Famous gree people who were gay
Home / gay topics / Famous gree people who were gay
Ancient Greece, of course. And in the nearby Kerameikos excavation (ancient Athens’ main cemetery) you can see where the couple carried out their great deed, and where they were buried—and worshipped by later Athenians with cult sacrifices.
There are LGBTQ+ stories to follow in the major archaeological sites outside Athens as well.
It is a little piece of a memorial to a gay couple who were, in effect, the Uncle Sam of the Athenian democracy. Why?
Because when he died—he drowned, mysteriously, in the Nile, when he and the Emperor were making a royal progress through that richest of Rome’s provinces—Hadrian had him declared a god. And the Greeks were aware of that.
But nonetheless, the fact that the king of the gods had this kind of relationship gave them a certain cachet, so the Greeks loved to depict Zeus with Ganymede.
Male-male relations occupied a key role in their culture: they were thought of as the way that young men learned the best and most masculine virtues and skills from older men. You can just make out the letters HARMODI. And, of course, there are LGBTQ+ people in Greece today. And he was worshipped throughout the Roman empire for centuries!
Finally, here is one you can see in Athens.
Sappho was a couple of centuries earlier than the other people in our list, and there is nothing specific on Lesbos connected to her—but you still might want to go to the island where she lived. There is a lesbian community in the beach town of Skala Eressos, where many people believe that Sappho was born.
I want to add that there was also a category of people in ancient Greece called kinaidoi (singular kinaidos) who may have been trans or gender-queer people.
In our culture, we have traditionally hidden the LGBTQ+ side of stories. Especially courage in battle!
And there is also a little evidence that female-female relationships were important too, but is mostly in the poetry of their greatest (by their standards, and ours) lyric poet, Sappho of Lesbos, who wrote about her lesbian loves.
But in ancient Greece, the opposite was true: this statue was on the peak of the façade of the Temple of Zeus in archaic times—kind of like the statue of Armed Liberty on the US Capitol. Many people are nervous about Lesbos, because waves of refugees from Syria have arrived there, but that situation is largely under control now (for better or worse).
Theatrical plays, manuscripts of orations in the Agora, sculptures, statues and amphorae (yes, those graphic ones) all remain as testament to the freedom of thought, speech and choice in classical Athens.
The Olympian Immortals were no less liberated about choosing a sexual partner. Even in the largest LGBTQ+ legal cases today, someone will generally invoke the Greeks.
Greece, The Land Of LGBTQ+ Gods, Heroes, Poets, Philosophers, And More
LGBTQ+ relationships and/or people have been accepted in many cultures through history—different parts of the spectrum in different times and places—but only one culture I know of has considered some LGBTQ+ relationships *better* than heterosexual ones. And that is ancient Greece, where relationships between older and younger men that combined mentoring with romance were widely considered the very best kind of romantic relationship—and the basis for the education of young men in virtue and excellence, particularly (so different from the modern world!) courage in battle.

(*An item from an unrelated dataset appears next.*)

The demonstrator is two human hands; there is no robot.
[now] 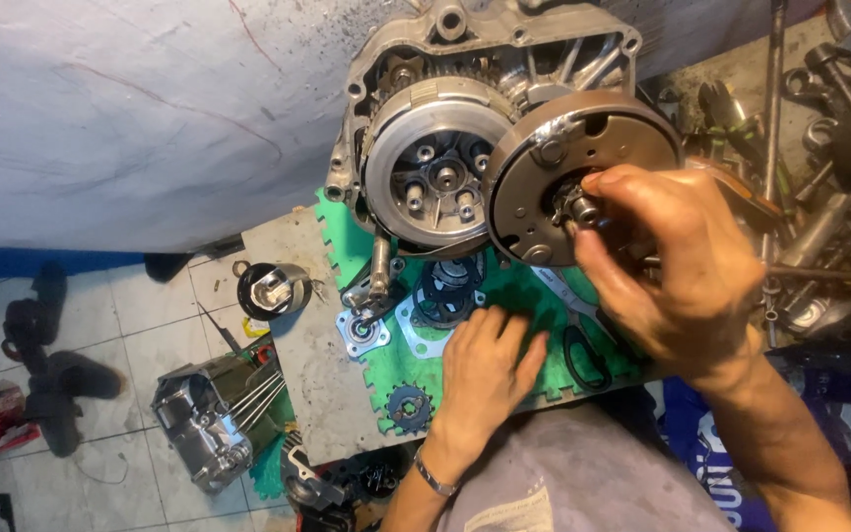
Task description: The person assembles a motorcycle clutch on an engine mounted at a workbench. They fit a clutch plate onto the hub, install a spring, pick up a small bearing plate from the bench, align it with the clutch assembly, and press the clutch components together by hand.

They were among the great models of the courage that the ancient Greeks thought young men learned from their male lovers—part of an amazing culture and an amazing survival from almost 3000 years ago!
Check out our Gay Greece 2025 Tour Itinerary
click the link https://www.oscarwildetours.com/gay-greece-tour-2021
A Look Into The Art History of Nordic Gays
The Fascinating LGBTQ+ History of Paris
Milestones to an Open-Minded Athens
This liberalism carried into all aspects of everyday life in ancient Athens.
In Delphi, for instance, one of the main sights in the museum is a beautiful statue of the divine Antinous—the Roman Emperor Hadrian’s Greek lover, who was declared a god after he died. There are about 150 statues and busts of Antinous in the world’s museums, but I think this is the most beautiful one (and he was a good-looking guy!).
Myths about Hercules, Achilles, the Amazons, gay lovers in the Trojan and Spartan wars, the writings and life of Sappho, the list goes on and on; building an undeniable narrative. Above all, love was raised on an idealistic pedestal and worshipped as the truest form of human connection—regardless of gender and sexual preference.
One of the places you will see them together is in Olympia, where a painted ceramic statue of Zeus carrying Ganymede crowned the apex of the façade of early version of the temple of Zeus—and is now in the museum.
Another statue of a beloved young man is in the museum in Delphi—which you absolutely must not miss when you are in Greece, as it is probably the most spectacular of all Greece’s many ruins.
They were memorialized in many ways, but one of the principal ones was a paired statue smack in the middle of the Agora (town square). But we don’t have enough other evidence to generalize confidently.
Male-male love, on the other hand, is everywhere in ancient Greek culture, and there are still artworks and monuments in Greece where you can see evidence for this culture.
In fact, he is one of the four most represented people from the Roman Empire, along with Julius Caesar, Augustus, and Hadrian.